● **Prompt**
Word for word, restate the lines from the start of the data below through the line containing "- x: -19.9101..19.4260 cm".
────────────────
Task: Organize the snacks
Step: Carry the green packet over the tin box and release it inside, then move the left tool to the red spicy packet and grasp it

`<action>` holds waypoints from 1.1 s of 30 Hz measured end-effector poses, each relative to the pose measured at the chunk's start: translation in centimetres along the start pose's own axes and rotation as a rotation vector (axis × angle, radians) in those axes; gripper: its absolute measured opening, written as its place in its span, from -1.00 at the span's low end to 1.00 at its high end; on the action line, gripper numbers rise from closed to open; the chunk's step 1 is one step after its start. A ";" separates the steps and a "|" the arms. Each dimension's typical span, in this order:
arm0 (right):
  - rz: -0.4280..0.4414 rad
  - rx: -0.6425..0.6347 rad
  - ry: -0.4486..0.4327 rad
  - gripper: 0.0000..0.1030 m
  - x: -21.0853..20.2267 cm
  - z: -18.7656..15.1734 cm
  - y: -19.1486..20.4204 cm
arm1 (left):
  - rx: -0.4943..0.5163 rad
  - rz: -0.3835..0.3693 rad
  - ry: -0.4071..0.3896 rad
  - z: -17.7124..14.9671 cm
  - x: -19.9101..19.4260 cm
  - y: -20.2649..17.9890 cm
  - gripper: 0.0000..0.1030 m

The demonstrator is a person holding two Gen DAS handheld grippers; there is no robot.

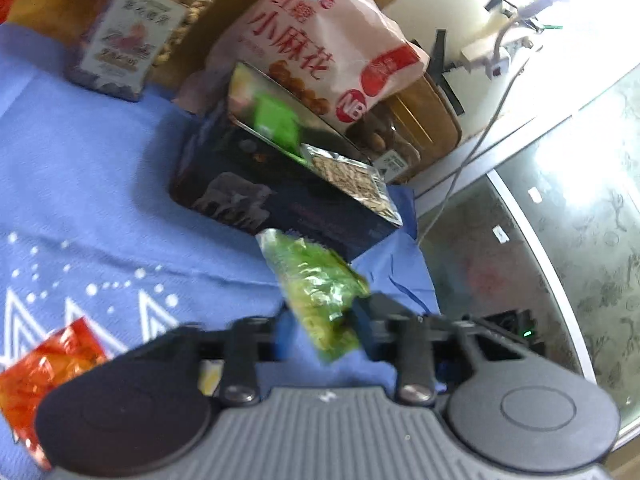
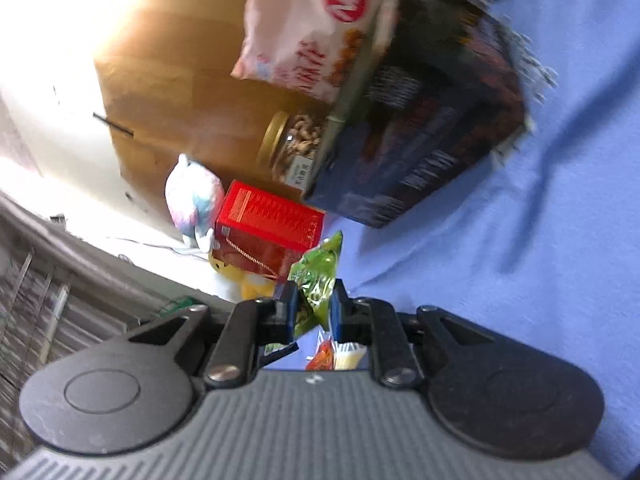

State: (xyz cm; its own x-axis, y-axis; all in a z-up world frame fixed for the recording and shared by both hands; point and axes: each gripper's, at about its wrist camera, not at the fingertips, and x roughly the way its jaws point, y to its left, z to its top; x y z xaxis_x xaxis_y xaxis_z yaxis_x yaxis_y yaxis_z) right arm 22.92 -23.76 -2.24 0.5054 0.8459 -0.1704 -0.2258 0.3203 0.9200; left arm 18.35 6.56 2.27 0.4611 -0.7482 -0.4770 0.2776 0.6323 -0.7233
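- Blue cloth (image 1: 100, 184) with a white triangle-and-dot pattern covers the table; past its right edge lie a dark glass top and a pale cable.
- In the left wrist view, the left gripper (image 1: 318, 328) has its fingers set wide, and a green crinkly snack packet (image 1: 320, 292) sits between them, touching the right finger; whether the left finger touches it I cannot tell.
- In the right wrist view, the right gripper (image 2: 314, 308) pinches a green foil packet (image 2: 318, 280) between its two pads, its top corner sticking up above them.
- Ahead stands a dark open box (image 1: 280, 196) printed with elephants, holding a bright green packet and a silver seed packet (image 1: 352, 180) that overhangs the box's right rim.
- Behind the box leans a pink bag (image 1: 320, 36) with red Chinese characters and a round "NB" mark; a labelled nut jar (image 1: 140, 28) stands to the left, well apart from the box.
- An orange-red wrapper (image 1: 44, 368) lies on the cloth at lower left.
- A red carton (image 2: 272, 220) sits beyond the cloth's edge in the right wrist view.
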 end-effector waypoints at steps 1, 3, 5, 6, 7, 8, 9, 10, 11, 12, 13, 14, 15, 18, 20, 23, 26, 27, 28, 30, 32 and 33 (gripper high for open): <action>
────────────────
● **Final answer**
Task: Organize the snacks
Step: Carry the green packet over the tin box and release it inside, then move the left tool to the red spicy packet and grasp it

`<action>` holds waypoints from 1.1 s of 30 Hz measured end-effector poses, each relative to the pose measured at the chunk's start: translation in centimetres along the start pose's own axes and rotation as a rotation vector (axis × angle, radians) in those axes; gripper: its absolute measured opening, written as its place in its span, from -1.00 at the span's low end to 1.00 at its high end; on the action line, gripper numbers rise from closed to open; the chunk's step 1 is one step after its start. A ";" separates the steps and a "|" the arms. Each dimension's typical span, in this order:
arm0 (right):
  - rz: -0.4280..0.4414 rad
  - rx: -0.6425..0.6347 rad
  - ry: -0.4486..0.4327 rad
  - gripper: 0.0000..0.1030 m
  - x: -21.0853..20.2267 cm
  - z: -18.7656..15.1734 cm
  - y: -19.1486..20.4204 cm
arm1 (left):
  - rx: -0.4943..0.5163 rad
  - rz: -0.3835..0.3693 rad
  - ry: -0.4071..0.3896 rad
  - z: -17.7124..14.9671 cm
  - x: -19.9101..19.4260 cm

Output is complete for this exercise.